Work task: Only one stretch of the data below is wanted: the lines from the one with "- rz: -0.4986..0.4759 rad" through the one with "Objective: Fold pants", repeated exactly.

====== Data provided

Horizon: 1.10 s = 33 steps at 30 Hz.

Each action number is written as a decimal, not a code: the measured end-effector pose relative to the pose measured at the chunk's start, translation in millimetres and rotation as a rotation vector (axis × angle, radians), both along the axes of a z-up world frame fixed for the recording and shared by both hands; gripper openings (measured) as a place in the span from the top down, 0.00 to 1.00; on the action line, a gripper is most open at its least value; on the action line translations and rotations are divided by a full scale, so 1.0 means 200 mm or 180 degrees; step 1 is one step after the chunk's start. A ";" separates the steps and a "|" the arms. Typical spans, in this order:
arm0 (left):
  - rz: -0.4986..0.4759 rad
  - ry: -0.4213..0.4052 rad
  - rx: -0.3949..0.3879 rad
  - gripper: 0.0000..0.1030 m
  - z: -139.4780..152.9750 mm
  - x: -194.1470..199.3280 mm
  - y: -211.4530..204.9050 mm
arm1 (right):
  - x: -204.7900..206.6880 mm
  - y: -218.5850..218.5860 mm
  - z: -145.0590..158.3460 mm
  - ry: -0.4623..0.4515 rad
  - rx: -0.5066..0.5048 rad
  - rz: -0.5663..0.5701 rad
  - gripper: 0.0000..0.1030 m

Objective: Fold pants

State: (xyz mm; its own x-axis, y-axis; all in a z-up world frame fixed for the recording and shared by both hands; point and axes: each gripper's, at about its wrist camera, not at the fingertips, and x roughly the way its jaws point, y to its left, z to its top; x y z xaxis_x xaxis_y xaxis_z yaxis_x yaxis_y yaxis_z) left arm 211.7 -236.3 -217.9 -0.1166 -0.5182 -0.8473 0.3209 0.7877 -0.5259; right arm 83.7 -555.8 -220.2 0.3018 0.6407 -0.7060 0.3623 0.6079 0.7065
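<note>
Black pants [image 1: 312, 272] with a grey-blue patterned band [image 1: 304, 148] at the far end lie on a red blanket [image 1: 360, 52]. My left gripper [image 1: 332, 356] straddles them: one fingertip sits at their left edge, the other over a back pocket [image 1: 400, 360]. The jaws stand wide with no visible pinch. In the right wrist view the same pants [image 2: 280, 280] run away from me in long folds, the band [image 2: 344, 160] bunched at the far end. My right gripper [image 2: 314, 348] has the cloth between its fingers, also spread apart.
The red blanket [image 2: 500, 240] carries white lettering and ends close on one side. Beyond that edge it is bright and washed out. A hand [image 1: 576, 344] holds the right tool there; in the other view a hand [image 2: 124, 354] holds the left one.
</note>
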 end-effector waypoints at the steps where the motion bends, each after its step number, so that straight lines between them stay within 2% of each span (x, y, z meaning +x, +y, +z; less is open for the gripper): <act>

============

Completed task:
  - rz: -0.4986..0.4759 rad
  - ry: -0.4213..0.4052 rad
  - rx: -0.3949..0.3879 rad
  - gripper: 0.0000..0.1030 m
  - z: -139.4780..152.9750 mm
  - x: -194.1470..199.3280 mm
  - y: -211.4530..204.9050 mm
arm1 (right):
  - x: -204.7900..206.6880 mm
  - y: -218.5850..218.5860 mm
  - z: -145.0590..158.3460 mm
  - ry: -0.4623..0.4515 rad
  - rx: -0.5066..0.5048 rad
  - rz: -0.5663..0.5701 rad
  - gripper: 0.0000..0.1030 m

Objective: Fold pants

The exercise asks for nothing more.